#Jesień w moich #Bieszczadach

   Połowa października. Temperatura otoczenia, w cieniu, 21 stopni Celsjusza - w cieniu - 
w plusie! Nie! nie czaruję! Chwilami nawet więcej. Bezwietrznie. Słońce niczym wiosenne. Ot, taka anomalia. Podarek od Matki Natury:
- Macie - mówi.
- Nacieszcie się. Zapamiętajcie. Za chwilę zostaną wam już tylko zimowe chłody; nic więcej.
   No, cóż dobre i to. Wszak miła, przecie, ta niespodzianka.


Po wielokroć odwiedzam Bieszczady, o różnych porach roku. Lubię je, to mało powiedziane. Działają na mnie, jak dobry eliksir, jak lek na wszelkie troski i zmęczenie. Bywałem też jesienią, ale nigdy nie trafiłem tak w "dziesiątkę", jak tym razem. I jeszcze ta pogoda. Wzgórze, tulące Polańczyk od wiatru, powitało nas takim widokiem. Dech zaparło. Stać i podziwiać. Podziwiać, zachwycać się i rozkoszować, ot, co! Wszelkie barwy złota i brązu plecione - jeszcze - zielenią!


...I gdzieś w oddali błękitne oczko zalewu. Solina tuż, tuż. Moja Solina! Lekką mgła osnuta, niczym delikatną pajęczyną, bo pora już ku temu odpowiednia. Jesienny, wczesny wieczór się zbliża, choć niebo jeszcze jasne i bezchmurne.

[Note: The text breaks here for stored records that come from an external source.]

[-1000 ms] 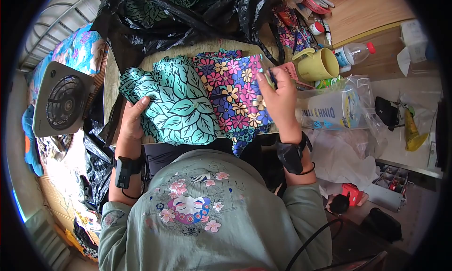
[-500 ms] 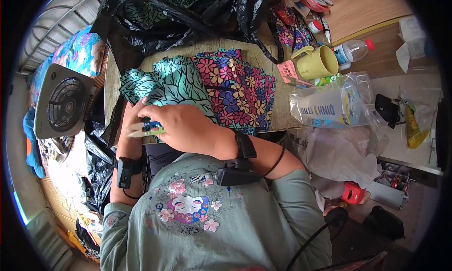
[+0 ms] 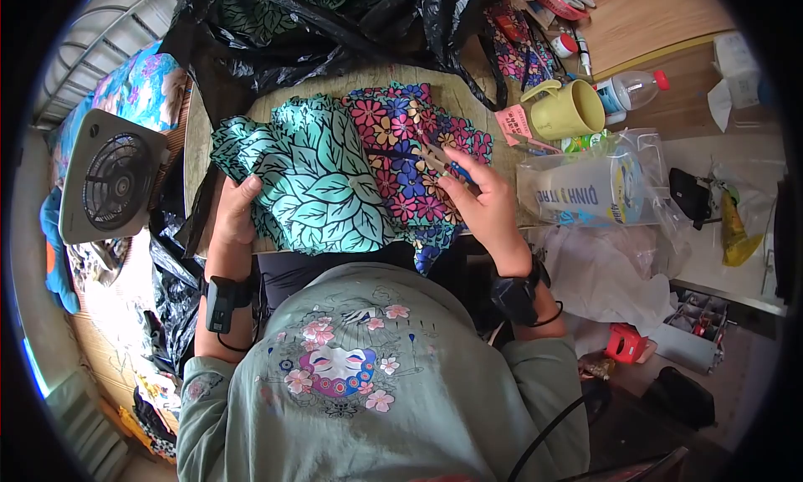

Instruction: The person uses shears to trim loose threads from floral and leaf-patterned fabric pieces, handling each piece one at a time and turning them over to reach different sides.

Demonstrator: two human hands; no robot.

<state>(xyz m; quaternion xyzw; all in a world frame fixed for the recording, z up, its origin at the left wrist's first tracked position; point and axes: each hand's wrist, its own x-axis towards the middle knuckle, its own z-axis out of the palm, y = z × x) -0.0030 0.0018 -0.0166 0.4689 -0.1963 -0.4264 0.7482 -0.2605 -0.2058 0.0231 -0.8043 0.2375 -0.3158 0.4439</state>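
Note:
My left hand (image 3: 237, 212) grips the left edge of a green leaf-print cloth (image 3: 322, 181), thumb on top and the other fingers beneath or hidden. The cloth lies spread on the table, folded in layers at its far side. To its right, partly under it, is a dark floral-print cloth (image 3: 410, 122) with pink, yellow and blue flowers. Over this floral cloth, my right hand (image 3: 483, 204) is closed around small thread snips (image 3: 438, 162), whose two slim prongs point up and left.
Black plastic bags (image 3: 335, 38) cover the table's far side. A yellow mug (image 3: 565, 111), a plastic bottle (image 3: 631, 90) and a clear-wrapped cup (image 3: 585, 185) stand at the right. A box fan (image 3: 113, 181) is on the left.
My right hand has moved from beside my left hand to the right, over the floral cloth, carrying the snips. The leaf-print cloth now lies flatter and extends nearer to me.

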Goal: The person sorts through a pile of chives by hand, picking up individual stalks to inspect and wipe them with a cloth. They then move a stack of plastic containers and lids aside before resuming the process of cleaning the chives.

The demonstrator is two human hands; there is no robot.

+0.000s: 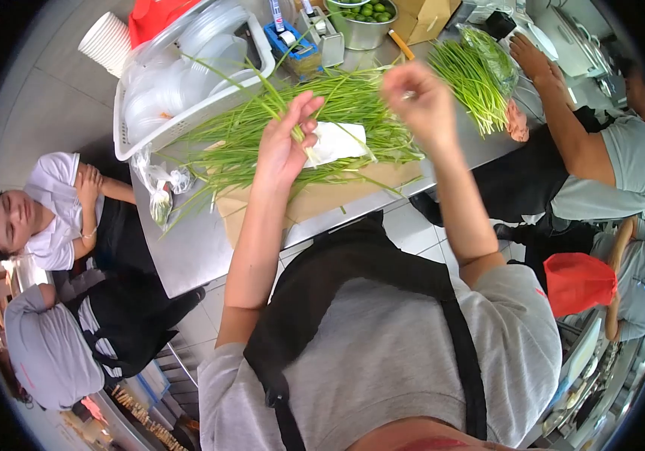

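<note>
Long green stalks (360, 98) lie spread over brown cardboard (367, 188) on the metal table. My left hand (286, 139) is raised above them, its fingers wrapped round a few stalks that point up and to the left. A white paper piece (337, 143) lies among the stalks just right of that hand. To the right, my right hand (420, 94) hovers over the pile, blurred, with thumb and fingers pinched together; what is between the fingertips is too small to name.
Behind the pile are a white basket (131, 124) of clear plastic containers, a blue tape dispenser (291, 43) and a metal pot (360, 34) of green limes. Another green bundle (472, 79) lies right, near a co-worker's hands (534, 60). More people stand left and right. The metal table (187, 259) ends before me.
</note>
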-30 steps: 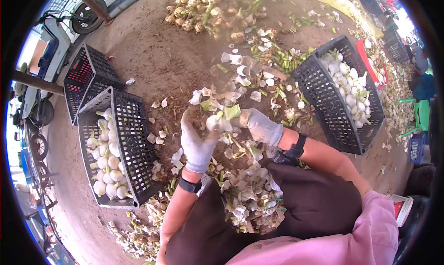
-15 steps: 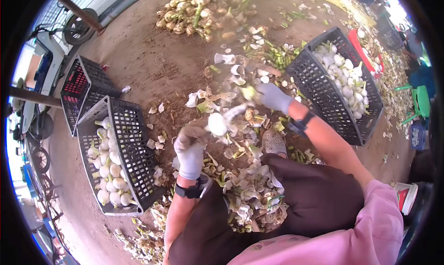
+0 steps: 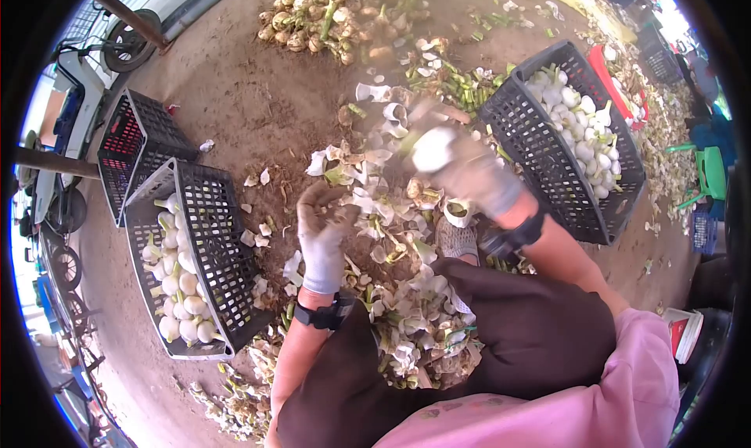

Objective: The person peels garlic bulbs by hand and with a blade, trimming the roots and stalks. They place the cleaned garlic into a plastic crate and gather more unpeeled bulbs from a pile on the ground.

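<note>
Two hands to log. State and position of each?

Reply: Left hand [image 3: 321, 227] sits at 9 o'clock of the peelings heap [image 3: 418, 323], fingers loosely curled, nothing visible in them. It is judged idle, its steadying role being over. Right hand [image 3: 473, 178] is motion-blurred, extended toward 1 o'clock, and appears closed around the white bulb [image 3: 434, 148]. The bulb sits at the fingertips, just short of the right crate [image 3: 516, 139], which already contains peeled bulbs. The long reach is probably needed because that crate stands at 2 o'clock, well apart from the lap.

Query: Layout rationale?

Reply: Left crate [image 3: 223, 237] at 9 o'clock and the right crate flank the person, so both seem within reach. The unpeeled pile [image 3: 325, 14] lies at 12 o'clock. Peelings drop straight onto the apron [image 3: 532, 338].

Query: Change against the earlier frames?

Reply: One second back, both hands pinched the bulb together at centre. Half a second back, they had parted, with the bulb between them. Now the left hand looks empty and the right carries the bulb farther out.
</note>
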`<action>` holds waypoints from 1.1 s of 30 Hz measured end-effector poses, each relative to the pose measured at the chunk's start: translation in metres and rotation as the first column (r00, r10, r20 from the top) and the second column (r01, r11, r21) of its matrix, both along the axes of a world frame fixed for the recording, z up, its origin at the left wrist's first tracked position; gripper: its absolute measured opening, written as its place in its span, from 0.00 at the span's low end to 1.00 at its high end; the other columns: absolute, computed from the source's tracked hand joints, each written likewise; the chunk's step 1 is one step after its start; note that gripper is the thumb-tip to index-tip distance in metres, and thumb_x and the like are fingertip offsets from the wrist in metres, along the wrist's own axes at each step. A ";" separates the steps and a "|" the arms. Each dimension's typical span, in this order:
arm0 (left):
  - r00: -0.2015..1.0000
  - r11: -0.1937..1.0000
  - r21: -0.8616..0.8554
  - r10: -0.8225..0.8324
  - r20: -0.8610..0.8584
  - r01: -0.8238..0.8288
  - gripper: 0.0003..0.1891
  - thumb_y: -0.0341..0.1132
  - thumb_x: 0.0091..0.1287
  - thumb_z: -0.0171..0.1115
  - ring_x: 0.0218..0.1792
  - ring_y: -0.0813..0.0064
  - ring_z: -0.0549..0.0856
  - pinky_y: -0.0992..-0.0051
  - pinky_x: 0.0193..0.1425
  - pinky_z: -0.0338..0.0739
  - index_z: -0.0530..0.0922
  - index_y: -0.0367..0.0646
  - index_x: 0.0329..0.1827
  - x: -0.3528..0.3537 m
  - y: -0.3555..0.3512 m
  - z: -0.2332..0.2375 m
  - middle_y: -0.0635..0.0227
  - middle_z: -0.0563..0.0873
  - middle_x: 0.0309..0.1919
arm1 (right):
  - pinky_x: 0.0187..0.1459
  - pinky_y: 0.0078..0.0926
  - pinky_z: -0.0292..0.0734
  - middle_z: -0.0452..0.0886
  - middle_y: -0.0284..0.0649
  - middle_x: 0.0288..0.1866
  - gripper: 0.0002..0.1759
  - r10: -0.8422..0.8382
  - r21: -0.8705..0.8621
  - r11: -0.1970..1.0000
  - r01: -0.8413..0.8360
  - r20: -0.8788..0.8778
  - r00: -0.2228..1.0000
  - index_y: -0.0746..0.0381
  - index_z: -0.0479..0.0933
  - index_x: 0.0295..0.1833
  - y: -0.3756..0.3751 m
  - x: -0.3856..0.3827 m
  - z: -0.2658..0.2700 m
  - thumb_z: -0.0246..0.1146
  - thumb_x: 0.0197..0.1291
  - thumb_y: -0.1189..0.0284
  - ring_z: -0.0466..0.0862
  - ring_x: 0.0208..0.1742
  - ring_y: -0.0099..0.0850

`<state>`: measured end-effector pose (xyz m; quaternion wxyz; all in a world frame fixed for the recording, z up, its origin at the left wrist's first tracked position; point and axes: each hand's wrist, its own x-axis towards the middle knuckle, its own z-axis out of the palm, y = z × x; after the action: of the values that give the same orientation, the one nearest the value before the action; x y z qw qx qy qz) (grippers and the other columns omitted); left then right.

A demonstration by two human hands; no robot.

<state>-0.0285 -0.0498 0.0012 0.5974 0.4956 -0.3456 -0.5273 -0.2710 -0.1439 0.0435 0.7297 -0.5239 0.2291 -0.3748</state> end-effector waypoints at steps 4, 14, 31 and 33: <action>0.993 0.986 0.130 0.108 -0.036 -0.103 0.22 0.23 0.65 0.56 0.41 0.75 0.84 0.74 0.44 0.81 0.68 0.40 0.63 0.012 0.003 -0.041 0.63 0.80 0.49 | 0.59 0.35 0.80 0.61 0.54 0.74 0.49 0.148 0.123 0.933 -0.339 0.726 0.671 0.60 0.59 0.74 -0.033 -0.060 0.006 0.76 0.47 0.67 0.77 0.63 0.42; 0.948 0.973 0.189 -0.180 0.262 0.132 0.34 0.19 0.59 0.58 0.47 0.80 0.78 0.81 0.53 0.74 0.64 0.36 0.72 0.009 0.009 -0.045 0.70 0.78 0.47 | 0.54 0.34 0.78 0.81 0.42 0.53 0.25 -0.004 -0.227 0.932 -0.282 -0.786 0.619 0.57 0.74 0.61 -0.025 0.009 -0.161 0.60 0.56 0.82 0.83 0.51 0.41; 0.785 1.000 -0.017 0.003 0.619 0.010 0.27 0.17 0.51 0.65 0.46 0.75 0.84 0.76 0.54 0.78 0.75 0.36 0.58 0.000 0.011 -0.022 0.64 0.85 0.47 | 0.41 0.19 0.75 0.79 0.26 0.45 0.15 0.204 0.283 0.941 -0.187 -0.034 0.978 0.61 0.77 0.54 0.024 0.073 -0.075 0.60 0.71 0.62 0.76 0.43 0.14; 0.721 0.998 -0.065 0.032 0.692 0.018 0.28 0.17 0.49 0.64 0.46 0.74 0.84 0.75 0.55 0.78 0.75 0.36 0.57 -0.004 0.012 -0.014 0.62 0.85 0.46 | 0.43 0.19 0.75 0.80 0.26 0.45 0.14 0.110 0.325 0.935 -0.140 0.109 0.988 0.61 0.76 0.55 0.031 0.087 -0.078 0.60 0.72 0.64 0.77 0.43 0.14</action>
<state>-0.0330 -0.0380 -0.0132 0.4433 0.6376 -0.5594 -0.2898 -0.1836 -0.1133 -0.0349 0.8393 -0.3901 0.2224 -0.3066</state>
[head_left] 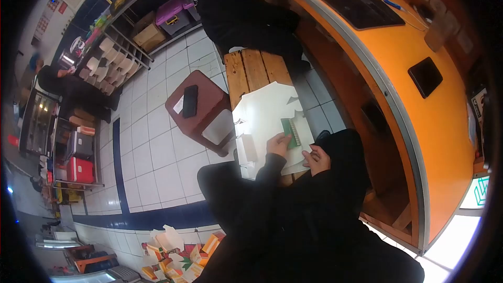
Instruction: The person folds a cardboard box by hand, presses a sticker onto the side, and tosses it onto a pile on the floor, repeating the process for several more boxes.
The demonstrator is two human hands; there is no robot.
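Note:
A flat white die-cut cardboard sheet [267,107] lies over a wooden bench [250,71] in front of me. On it is a flat green strip [291,132] with a row of small pale marks along its right side. My left hand [279,145] pinches the strip's lower left edge. Close to the sheet's lower right edge, my right hand [317,161] has its thumb and fingers bent toward each other; what they hold, if anything, is too small to make out. A folded white flap [247,148] rises at the sheet's left side.
A maroon stool [191,118] carries a black phone [190,100]. Along the right runs an orange counter [387,68] bearing dark tablets and cables. A person in black [238,10] is beyond the bench. Folded orange-and-white boxes [181,257] are piled at lower left.

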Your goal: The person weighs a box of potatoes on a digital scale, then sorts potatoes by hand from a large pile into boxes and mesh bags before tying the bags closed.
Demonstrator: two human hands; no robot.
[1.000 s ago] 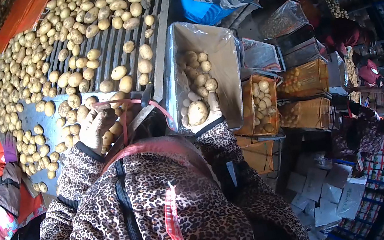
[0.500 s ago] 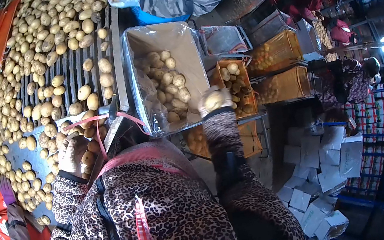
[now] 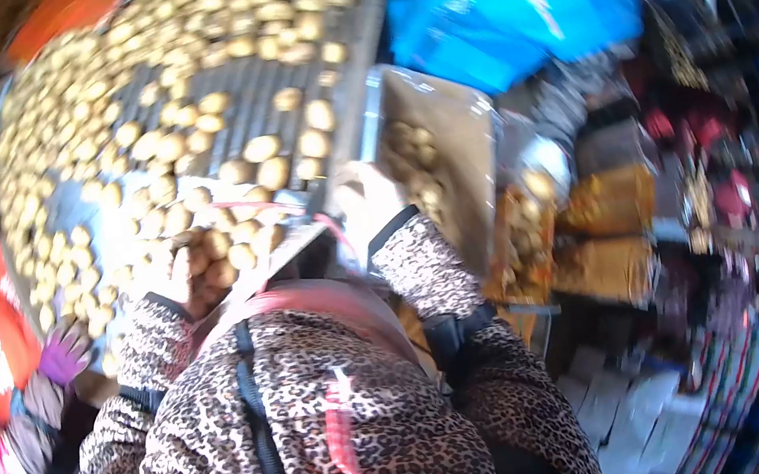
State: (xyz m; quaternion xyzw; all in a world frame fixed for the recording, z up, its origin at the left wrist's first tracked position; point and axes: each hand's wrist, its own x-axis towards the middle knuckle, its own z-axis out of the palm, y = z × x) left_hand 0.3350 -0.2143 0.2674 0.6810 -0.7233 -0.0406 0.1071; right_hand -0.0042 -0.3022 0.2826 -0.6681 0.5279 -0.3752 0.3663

   Czas odnaleźć kwaterę. Obejdzie się bez GPS-u. Niech nos "trapera" nawiguje. Ha!
Miałem rację. Trafiony, zatopiony, a właściwie zakwaterowany, za pierwszym podejściem. Ha!
"Apartamencik" niezły, ale ważniejsze, że tuż nad zalewem. Hura!
   "Tobołki" do pokojów i szybko nad wodę...
Jest! Jest! Piękny widok; cisza, spokój...
...I puściutko, bezludzie, cały brzeg mój! Czy można chcieć czegoś więcej?!